I have just heard from a Greek local that this ex-military pilot, and an FI, did a touch and go in the car park mentioned above, and was unable to avoid the terrain afterwards, possibly due to a descending airflow.

Administrator
Shoreham EGKA, United Kingdom

Its a rumor circulating since the first day but unless someone saw them doing it (or recorded media from on board camera existed which would have leaked by now) there is no substance in such claims.
To rephrase it, it is highly probable but can not proven.

In this snapshot from the car park Robinson 22 video that the pilot had shot 6 years ago, I indicate the hill, 1.5nm to the north, just behind which the Cessna was found.

In 2010 if only he knew …

Last Edited by petakas at 08 Dec 09:37
LGMG Megara, Greece

The final report: https://www.aaiasb.gr/imagies/stories/documents/07_2018_Final_Report_GR__5B-CLB.pdf (Can be translated using Google or similar tools)

The final path of the flight:

ESME, ESMS

EDIT: @Dimme just saw that you posted while I was typing.

Almost two years after this accident took place the AAIB report was published this month.

The final report, in Greek language, for C712P aircraft 5B-CLB in KALAVRYTA mountainous area is published here: https://www.aaiasb.gr/en/publications/aaiasb-reports/2018-reports-en.html

It cites complacency on the CFI’s part.

There were no mechanical or other technical issues on the aircraft, the ATO (Flight School) had lots of misconduct in its paperwork, training procedures, bookkeeping etc. and the CAA had inadequate supervision of these procedures, but these were not contributing factors to the accident.

Fortunately, for the investigation, there was an action camera mounted in the aircraft cabin looking forward (including the instrument panel) which recorded every single detail of the last 2.5 minutes of the flight and the data card of it was retrieved by the AAIB unharmed.
[before you ask, no it has not leaked anywhere]

In short, the flight entered and got “boxed in” in a canyon 4.000 rising to 5.000 ft AMSL high.
They started recording with the on board action camera as they entered the canyon.
As terrain was approaching from below and the student was flying, the CFI picked the moment to grab his mobile phone and start shooting pictures getting (apparently) distracted from the upcoming dangerous trap.
By the time he (CFI) realized they may become boxed in, when the student actually indicated worry to him, he took control and started climbing with full throttle to avoid the upcoming peak of the box.
Mixture was at full rich during the whole flight.
He made a sharp climbing turn to the left for a U turn.
The turn was downwind from the prevailing mountain winds in that area.
The IAS reached 50Kts in that turn and the VSI +1000 climbing up to ~5.000ft MSL at an instant.
The altitude the aircraft reached was 350 ft. short of the peak ahead of them.
The aircraft stalled in a left spin and crashed violently nose down in sloped terrain that was ~500 ft. below them.
The two occupants perished instantly and a fire ensued immediately after the crash.

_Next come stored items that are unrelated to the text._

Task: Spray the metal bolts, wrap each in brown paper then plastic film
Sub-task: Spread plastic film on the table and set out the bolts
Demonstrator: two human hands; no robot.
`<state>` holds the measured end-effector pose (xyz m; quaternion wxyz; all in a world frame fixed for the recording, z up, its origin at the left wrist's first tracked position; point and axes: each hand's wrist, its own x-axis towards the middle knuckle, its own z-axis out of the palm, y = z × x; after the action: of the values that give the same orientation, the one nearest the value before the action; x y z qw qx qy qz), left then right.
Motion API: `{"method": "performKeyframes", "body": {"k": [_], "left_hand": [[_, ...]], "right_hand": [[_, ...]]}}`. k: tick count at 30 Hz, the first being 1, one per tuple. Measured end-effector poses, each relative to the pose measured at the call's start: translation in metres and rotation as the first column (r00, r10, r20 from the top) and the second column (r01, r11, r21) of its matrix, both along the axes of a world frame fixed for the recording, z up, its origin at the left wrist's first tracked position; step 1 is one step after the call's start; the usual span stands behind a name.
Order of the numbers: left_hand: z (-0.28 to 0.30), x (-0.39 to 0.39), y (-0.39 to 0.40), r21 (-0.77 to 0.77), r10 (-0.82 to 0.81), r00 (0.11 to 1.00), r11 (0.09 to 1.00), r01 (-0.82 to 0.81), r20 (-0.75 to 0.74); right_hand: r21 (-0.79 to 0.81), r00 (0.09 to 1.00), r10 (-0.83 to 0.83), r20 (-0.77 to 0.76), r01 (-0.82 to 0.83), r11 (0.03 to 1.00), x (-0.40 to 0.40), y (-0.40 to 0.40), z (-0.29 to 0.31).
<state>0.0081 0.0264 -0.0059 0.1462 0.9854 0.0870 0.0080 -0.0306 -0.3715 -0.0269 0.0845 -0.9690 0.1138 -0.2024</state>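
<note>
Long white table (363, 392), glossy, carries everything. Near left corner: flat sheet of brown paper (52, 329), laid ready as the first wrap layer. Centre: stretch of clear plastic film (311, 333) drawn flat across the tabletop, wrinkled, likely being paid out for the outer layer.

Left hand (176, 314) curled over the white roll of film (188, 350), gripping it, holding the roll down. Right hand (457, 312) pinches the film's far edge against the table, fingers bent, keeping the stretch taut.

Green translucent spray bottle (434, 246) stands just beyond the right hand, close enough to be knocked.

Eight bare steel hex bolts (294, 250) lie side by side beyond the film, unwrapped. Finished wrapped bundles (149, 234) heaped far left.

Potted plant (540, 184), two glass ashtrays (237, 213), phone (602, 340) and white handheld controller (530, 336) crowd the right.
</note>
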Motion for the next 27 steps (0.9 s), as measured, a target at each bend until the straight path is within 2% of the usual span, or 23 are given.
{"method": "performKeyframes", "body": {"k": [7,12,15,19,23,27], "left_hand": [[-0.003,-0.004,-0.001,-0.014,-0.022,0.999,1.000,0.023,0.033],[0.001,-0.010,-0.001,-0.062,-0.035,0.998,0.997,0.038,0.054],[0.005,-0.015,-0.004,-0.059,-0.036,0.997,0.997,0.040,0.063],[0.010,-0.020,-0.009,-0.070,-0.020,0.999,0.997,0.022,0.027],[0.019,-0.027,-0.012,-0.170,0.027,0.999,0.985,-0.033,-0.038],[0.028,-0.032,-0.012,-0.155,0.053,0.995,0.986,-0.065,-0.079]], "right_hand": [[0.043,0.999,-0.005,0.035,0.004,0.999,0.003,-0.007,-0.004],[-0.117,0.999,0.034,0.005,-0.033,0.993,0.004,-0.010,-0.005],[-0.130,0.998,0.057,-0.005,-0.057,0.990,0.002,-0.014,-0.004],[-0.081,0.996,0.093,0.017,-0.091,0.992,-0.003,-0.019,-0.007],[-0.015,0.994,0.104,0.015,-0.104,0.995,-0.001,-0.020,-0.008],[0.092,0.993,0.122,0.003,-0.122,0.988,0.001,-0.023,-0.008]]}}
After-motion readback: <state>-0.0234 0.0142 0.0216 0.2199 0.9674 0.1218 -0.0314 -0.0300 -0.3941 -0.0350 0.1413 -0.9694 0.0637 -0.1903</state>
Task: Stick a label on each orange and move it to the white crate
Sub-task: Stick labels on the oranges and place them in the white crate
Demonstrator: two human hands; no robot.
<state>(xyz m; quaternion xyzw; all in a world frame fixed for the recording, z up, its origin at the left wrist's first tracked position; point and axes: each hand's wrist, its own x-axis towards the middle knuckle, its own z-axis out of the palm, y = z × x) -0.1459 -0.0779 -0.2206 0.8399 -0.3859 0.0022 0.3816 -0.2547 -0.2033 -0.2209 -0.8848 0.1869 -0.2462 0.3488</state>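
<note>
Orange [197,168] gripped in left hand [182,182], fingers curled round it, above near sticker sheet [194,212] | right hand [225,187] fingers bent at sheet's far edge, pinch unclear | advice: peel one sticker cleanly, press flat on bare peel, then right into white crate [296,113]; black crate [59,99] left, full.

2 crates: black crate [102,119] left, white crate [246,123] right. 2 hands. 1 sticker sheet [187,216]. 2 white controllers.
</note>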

The graphs in the report show the vertical & lateral path of the flight in relation to the terrain below. Pages 15-16 (20-21 of the PDF).
Page 62 (67 of the PDF) is the Terrain vs Aircraft altitude graph.
Page 63 (68 of the PDF) is the track as extracted from the action camera (left) and the track recorded by ATC radar until signal lost (right).

The AAIB calculated that if the climb had started a minute earlier they should have marginally cleared the peak ahead of them.

The CFI was expert in aerobatics, with 4000+ hours in civil fixed wing propeller & helicopters and various Air Force (propeller, jet, helicopter) aircraft types, he knew the accident area quite well and these apparently contributed to the complacency he most probably felt about the path low in between these mountain peaks in the area.

What a pity.

Last Edited by petakas at 19 Sep 08:56
LGMG Megara, Greece

@petakas the credit should go to you, I took it from your FB post.

ESME, ESMS

I am thinking what to do I found myself in that situation. My first thought is:

- Full power climb, trading airspeed for altitude.
- As airspeed decreased below Vx, approach flap, approach airspeed (1,3*Vso) and a 45° banking U-turn. (Into wind, if possible.)